The main difference between CM and IPC relates to way differences in relative population growth between Scotland and the rest of the UK are treated.
The long-run experience is that Scotland's population grows slower on average each year than the rest of the UK. In this context, it is worth noting that inward migration is projected to account for 100% of Scotland's population growth over the next 25 years.
Slower population growth means that, for Scotland to grow total revenues at the same rate as in the rest of the UK, revenues per head would have to grow faster. That would make it more difficult for Scotland to generate the tax revenues it would need to ensure the budget was no better or worse off than before devolution. To mitigate this population risk, IPC provides full protection against slower population growth in Scotland, by indexing the block grant adjustment to growth in revenues per head in the rest of the UK.

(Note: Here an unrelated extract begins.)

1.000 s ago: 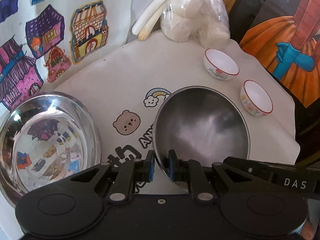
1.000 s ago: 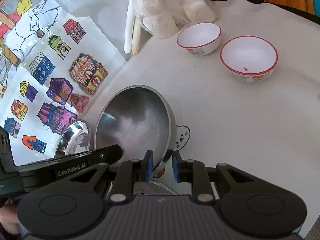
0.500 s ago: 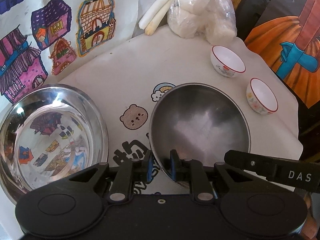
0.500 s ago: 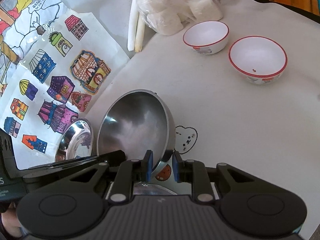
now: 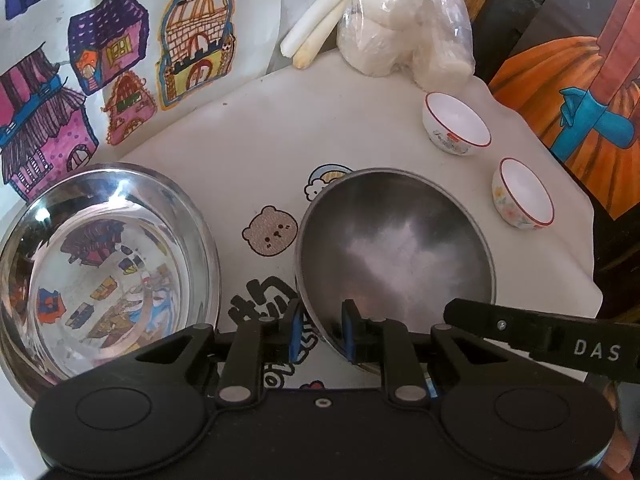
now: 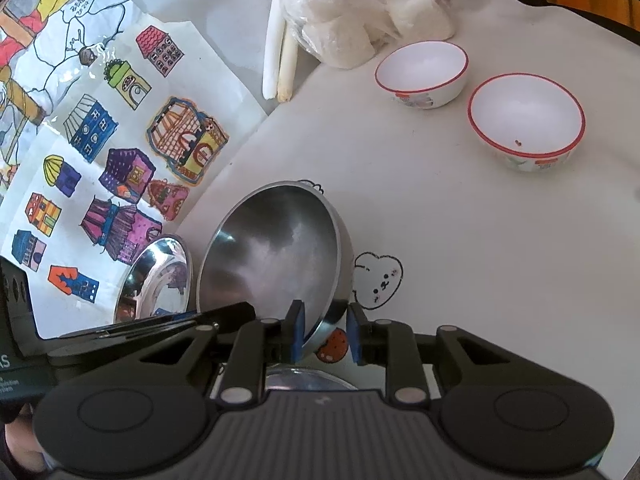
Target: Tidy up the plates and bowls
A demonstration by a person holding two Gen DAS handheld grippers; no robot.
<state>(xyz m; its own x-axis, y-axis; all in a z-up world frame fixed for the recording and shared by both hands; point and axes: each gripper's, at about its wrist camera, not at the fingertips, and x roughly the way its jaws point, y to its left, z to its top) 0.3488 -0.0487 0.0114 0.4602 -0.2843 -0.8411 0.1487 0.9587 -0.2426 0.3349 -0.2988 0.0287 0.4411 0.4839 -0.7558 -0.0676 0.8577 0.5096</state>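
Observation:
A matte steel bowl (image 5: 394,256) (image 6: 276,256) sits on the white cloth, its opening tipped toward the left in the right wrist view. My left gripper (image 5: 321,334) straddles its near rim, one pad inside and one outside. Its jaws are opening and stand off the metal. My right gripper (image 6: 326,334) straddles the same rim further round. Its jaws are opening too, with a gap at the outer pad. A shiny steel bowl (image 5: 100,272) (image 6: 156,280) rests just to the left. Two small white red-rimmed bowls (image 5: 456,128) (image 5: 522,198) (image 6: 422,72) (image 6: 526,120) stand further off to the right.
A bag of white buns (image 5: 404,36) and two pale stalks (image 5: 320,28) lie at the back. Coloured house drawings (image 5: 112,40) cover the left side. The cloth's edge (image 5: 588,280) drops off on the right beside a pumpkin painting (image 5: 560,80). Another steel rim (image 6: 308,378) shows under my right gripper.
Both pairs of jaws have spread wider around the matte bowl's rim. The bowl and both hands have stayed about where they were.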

In contrast, CM is calculated based on Scotland's population share of the cash change in corresponding to the rest of the UK's receipts and multiplied by a comparability factor. This factor is set at the level equivalent to Scotland's revenues per head as a share of the average revenues per head in the rest of the UK in the year immediately prior to devolution. This means that the population adjustment is only applied to the annual change in the BGA. Therefore, the deduction to the block grant would be larger under CM than IPC if Scotland's population continued to grow more slowly in the years ahead.
Fiscal framework review
The current fiscal framework does not include or assume the method for adjusting the block grant after 2021. The framework will be reviewed in the light of a Parliament's worth of experience. This review will be informed by an independent report presented to both Governments by the end of 2021.